- Second series title card
- Genre: Comedy drama Police procedural
- Created by: Howard Overman
- Starring: Toby Stephens Lucy Punch (Series 1) Miranda Raison (Series 2) Roger Griffiths Ronny Jhutti Nick Dunning Rory Kinnear (Series 1)
- Composers: Willie Dowling Ray Harman
- Country of origin: United Kingdom
- Original language: English
- No. of series: 2
- No. of episodes: 9

Production
- Executive producers: Jill Green Simon Wilson (Series 1) Chris Sussman (Series 2)
- Producers: Eve Gutierrez Carolyn Parry Jones (Series 1)
- Cinematography: Tim Palmer Peter Robinson
- Editor: Charlie Phillips
- Running time: 55 - 60 minutes
- Production companies: Greenlit Rights Productions Eleventh Hour Films

Original release
- Network: BBC Two BBC HD
- Release: 15 August 2010 – 5 September 2012

= Vexed =

British television series

Vexed is a British comedy-drama, police procedural television series for BBC Two that aired in 2010 and 2012.

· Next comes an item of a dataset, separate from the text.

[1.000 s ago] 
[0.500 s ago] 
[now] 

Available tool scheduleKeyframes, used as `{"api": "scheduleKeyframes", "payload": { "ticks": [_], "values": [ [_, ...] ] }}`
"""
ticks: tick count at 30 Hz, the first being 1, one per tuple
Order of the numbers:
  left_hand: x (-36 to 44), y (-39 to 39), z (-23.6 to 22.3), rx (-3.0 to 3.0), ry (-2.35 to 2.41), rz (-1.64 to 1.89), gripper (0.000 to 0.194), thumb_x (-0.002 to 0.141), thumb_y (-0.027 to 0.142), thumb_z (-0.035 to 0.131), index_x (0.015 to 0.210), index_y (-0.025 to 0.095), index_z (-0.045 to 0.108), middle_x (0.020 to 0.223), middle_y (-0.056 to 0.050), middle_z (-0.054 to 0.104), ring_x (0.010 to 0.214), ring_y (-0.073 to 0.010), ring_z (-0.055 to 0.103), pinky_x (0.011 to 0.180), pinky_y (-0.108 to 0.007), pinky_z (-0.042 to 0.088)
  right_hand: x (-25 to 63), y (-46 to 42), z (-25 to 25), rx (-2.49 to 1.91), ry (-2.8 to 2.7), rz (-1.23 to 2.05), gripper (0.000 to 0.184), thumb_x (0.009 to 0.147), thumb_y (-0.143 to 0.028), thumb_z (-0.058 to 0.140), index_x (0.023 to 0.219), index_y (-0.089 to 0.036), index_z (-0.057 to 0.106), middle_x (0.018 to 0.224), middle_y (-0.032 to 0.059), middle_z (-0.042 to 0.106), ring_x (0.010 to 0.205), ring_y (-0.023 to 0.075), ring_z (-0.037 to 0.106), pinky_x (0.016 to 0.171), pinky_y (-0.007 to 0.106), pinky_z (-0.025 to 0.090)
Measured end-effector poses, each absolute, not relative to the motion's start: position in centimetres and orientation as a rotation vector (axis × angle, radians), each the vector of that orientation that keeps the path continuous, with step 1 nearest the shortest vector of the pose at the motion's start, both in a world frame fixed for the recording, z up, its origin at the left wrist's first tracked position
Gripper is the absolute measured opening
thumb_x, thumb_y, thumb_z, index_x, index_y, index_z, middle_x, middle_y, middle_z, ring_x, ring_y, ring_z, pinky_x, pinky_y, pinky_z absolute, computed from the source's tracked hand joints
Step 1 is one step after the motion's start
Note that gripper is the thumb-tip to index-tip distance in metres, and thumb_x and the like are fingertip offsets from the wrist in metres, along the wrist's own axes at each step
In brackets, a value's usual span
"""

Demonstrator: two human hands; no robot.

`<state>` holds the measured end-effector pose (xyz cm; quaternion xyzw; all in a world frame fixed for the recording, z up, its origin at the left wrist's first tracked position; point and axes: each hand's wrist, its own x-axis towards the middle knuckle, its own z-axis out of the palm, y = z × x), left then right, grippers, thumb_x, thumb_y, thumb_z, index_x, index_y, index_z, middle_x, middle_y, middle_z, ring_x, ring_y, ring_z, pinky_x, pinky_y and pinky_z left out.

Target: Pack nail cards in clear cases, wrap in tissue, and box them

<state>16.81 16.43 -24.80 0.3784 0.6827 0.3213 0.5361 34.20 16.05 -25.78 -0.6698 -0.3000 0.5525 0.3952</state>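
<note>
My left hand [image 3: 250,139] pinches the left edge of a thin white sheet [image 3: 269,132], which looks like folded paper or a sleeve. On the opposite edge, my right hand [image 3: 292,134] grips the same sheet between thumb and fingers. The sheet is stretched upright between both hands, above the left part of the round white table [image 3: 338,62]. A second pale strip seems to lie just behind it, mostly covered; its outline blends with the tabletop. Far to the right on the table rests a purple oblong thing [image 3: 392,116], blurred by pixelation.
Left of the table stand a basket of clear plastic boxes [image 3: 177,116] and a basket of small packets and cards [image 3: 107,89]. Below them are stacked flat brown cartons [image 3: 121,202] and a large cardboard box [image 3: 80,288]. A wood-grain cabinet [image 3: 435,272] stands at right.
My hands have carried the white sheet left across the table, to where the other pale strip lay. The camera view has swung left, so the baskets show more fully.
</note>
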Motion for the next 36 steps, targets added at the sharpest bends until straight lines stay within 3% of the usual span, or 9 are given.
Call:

Created and written by Howard Overman, the first series starred Lucy Punch as D.I. Kate Bishop and Toby Stephens as D.I. Jack Armstrong, a detective duo with a fractious relationship. Jack is lazy and disorganised but charming, whereas Kate is efficient and usually exasperated by Jack's way of doing things. The show also starred Rory Kinnear, who plays Kate's husband Dan, with whom she is going through marriage counselling. Other recurring characters are Naz, an eccentric crime scene specialist, and Tony, owner of the bar at which the characters relax. The drama is set in contemporary London.

==Next series==
In the second series (first announced on 18 January 2012) Punch and Kinnear did not return. Lucy's character was replaced by Miranda Raison playing D.I. Georgina Dixon, with Nick Dunning playing her father, a retired policeman with a dubious security business. The portrayal of Jack in the second series has him being a bit more competent and less comedically over-the-top than in the first series, but still having sufficient character traits to consistently annoy his new partner. She has her own personality issues, which Jack is quick to point out.

==Cast==

- Toby Stephens as D.I. Jack Armstrong
- Lucy Punch as D.I. Kate Bishop (series 1)
- Rory Kinnear as Dan Bishop, Kate's husband (series 1)
- Ronny Jhutti as Naz Omar
- Roger Griffiths as Tony
- Miranda Raison as D.I. Georgina Dixon (series 2)
- Nick Dunning as Peter Dixon, Georgina's father (series 2)
- Patrick Baladi as Mark Armstrong, Jack's brother (series 2)
- Ashley Artus as Tim (series 1: episode 2)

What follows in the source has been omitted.